The assessment, the first of a trio of reports from the Intergovernmental Panel on Climate Change, will be released on Aug 9 at the end of meetings starting on Monday.

It focuses on the science underpinning the understanding of things like temperature increases, rising ocean levels and extreme weather events. This has progressed considerably since the last assessment in 2014, but so has climate change itself, with effects being felt ever more forcefully across the planet.

‘Phenomenal’ heat

Scientists now have a greater understanding of the mechanisms behind “extreme phenomena, which now occur almost every week around the world”, said Vautard, adding that this helps better quantify how these events will play out in the future.

In almost real time, researchers can pinpoint the role of climate change in a given disaster, something they were unable to do until very recently. Now, so-called “attribution” science means they can say how probable an extreme weather event would have been had the climate not been changing.

For example, within days of the extraordinary “heat dome” that scorched the western United States and Canada last month, scientists from the World Weather Attribution calculated that the heatwave would have been “almost impossible” without warming.

Despite these advances, Vautard said major mysteries remain. Scientists are still unsure what part clouds play “in the energy balance of the planet” and their influence on the climate’s sensitivity to greenhouse gases.

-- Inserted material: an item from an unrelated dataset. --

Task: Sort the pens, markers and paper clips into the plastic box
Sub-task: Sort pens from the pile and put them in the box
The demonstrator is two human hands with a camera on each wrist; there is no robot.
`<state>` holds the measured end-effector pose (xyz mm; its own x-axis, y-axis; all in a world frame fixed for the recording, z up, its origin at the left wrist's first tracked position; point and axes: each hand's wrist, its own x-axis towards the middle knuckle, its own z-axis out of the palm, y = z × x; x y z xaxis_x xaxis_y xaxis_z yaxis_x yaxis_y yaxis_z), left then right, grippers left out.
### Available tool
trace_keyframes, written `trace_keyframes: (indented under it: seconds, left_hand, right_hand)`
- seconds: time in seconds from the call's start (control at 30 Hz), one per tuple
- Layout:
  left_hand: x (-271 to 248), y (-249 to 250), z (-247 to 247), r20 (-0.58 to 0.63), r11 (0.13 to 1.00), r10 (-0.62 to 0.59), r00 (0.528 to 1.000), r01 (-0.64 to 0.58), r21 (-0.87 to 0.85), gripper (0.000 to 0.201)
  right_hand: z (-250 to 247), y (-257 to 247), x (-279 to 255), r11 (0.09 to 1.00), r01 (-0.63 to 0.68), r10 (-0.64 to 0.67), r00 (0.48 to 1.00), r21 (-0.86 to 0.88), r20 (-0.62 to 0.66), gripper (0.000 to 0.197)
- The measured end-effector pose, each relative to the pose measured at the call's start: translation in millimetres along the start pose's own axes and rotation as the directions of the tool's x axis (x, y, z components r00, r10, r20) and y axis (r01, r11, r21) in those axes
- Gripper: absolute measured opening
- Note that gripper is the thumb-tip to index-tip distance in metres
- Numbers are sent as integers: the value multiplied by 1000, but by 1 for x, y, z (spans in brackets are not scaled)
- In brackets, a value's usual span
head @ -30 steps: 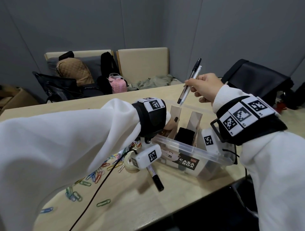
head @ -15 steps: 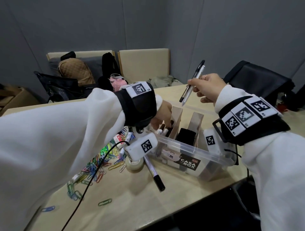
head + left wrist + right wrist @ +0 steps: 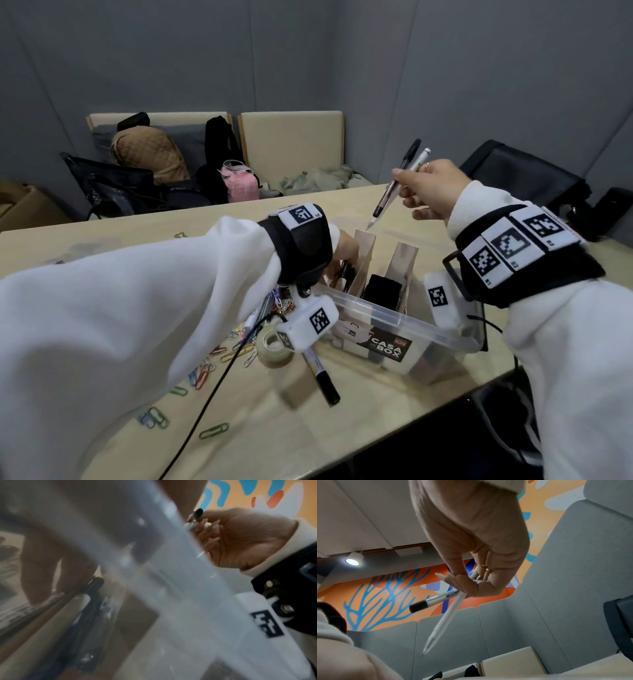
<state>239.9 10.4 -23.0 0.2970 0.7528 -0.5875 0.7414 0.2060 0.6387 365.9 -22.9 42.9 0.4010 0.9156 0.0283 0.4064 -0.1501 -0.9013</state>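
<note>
The clear plastic box [image 3: 442, 342] with cardboard dividers stands at the table's near right edge. My left hand [image 3: 344, 248] reaches into its left compartment. Through the blurred box wall its fingers [image 3: 42, 568] look extended, their tips touching the pens [image 3: 89, 608] lying inside. My right hand [image 3: 431, 185] hovers above the box's far side and pinches a black-capped pen [image 3: 399, 178] and a white pen [image 3: 419, 159], tips slanting down. The right wrist view shows the white pen [image 3: 447, 618] and the black-capped pen [image 3: 433, 600] crossed under my right hand [image 3: 462, 586]. Coloured paper clips [image 3: 205, 370] lie scattered left of the box.
A black-capped marker [image 3: 323, 377] and a roll of clear tape [image 3: 274, 346] lie on the table just in front of the box's left end. A black cable [image 3: 219, 377] trails across the clips. Bags [image 3: 147, 154] sit on the bench beyond the table; a dark chair [image 3: 520, 174] stands right.
My left hand rose a little half a second ago and has sunk back into the left compartment. My right hand still holds both pens above the box, shifted slightly right.
</note>
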Motion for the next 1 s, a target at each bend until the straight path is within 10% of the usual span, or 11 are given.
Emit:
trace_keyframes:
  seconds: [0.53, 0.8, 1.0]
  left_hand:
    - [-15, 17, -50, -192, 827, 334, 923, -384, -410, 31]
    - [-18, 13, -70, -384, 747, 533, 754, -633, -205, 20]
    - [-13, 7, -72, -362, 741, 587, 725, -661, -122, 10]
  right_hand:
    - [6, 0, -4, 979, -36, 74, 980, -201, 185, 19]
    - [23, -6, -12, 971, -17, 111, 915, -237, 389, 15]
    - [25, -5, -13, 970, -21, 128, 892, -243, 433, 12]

Researchers are able to pinpoint with increasing accuracy exactly how human fossil-fuel pollution is warming the planet and altering the climate. (Pexels pic)

But it is “phenomenal temperatures”, like those recorded last month in Canada or in Europe in 2019, that preoccupy the climatologist. “What worries me the most are the heat waves and the thousands of deaths they cause,” said Vautard.

With rainfall, scientists have a physical law that says water vapour increases by 7% for every degree of warming, with intense precipitation increasing by about the same amount. But extreme heat is harder to predict.

“We know heatwaves are more frequent, but we also know our models underestimate the increasing intensity of these heatwaves, particularly in Europe, by a factor of two,” he said.

Tipping points

Climate models have come a long way, even since 2014, but there is still room for improvement to reduce these uncertainties.

“Before, we had models that represented the major phenomena in the atmosphere, in the oceans,” said Vautard.

Today the models divide the planet’s surface into grids, with each square around 10km. He said, however, that the “resolution of the models is not sufficient” for very localised phenomena.

The next generation of models should be able to add even more detail, going down to an area of about 1km. That would give researchers a much better understanding of “small-scale” events, like tornadoes, hail or storm systems.

But even on a global scale, some fundamental questions remain, especially pertaining to “tipping points”. These could be triggered, for example, by the melting of the ice caps or the decline of the Amazon rainforest, potentially swinging the climate system into dramatic and irreversible changes.

There are still a lot of uncertainties about tipping points, Vautard said, including what level of temperature rise might set them off.

They are currently seen as low-probability events, but he said it is still crucial to know more about them given the “irreversible consequences on the scale of millennia” that they could cause.

Another crucial uncertainty is the state of the world’s forests and oceans, which absorb about half of the carbon dioxide produced by humans. “Will this carbon sink function continue to be effective or not?” Vautard said.

If they stop absorbing carbon as has been found in areas of the Amazon, then more CO2 will accumulate in the atmosphere, raising temperatures even further. “It is a concern,” he added.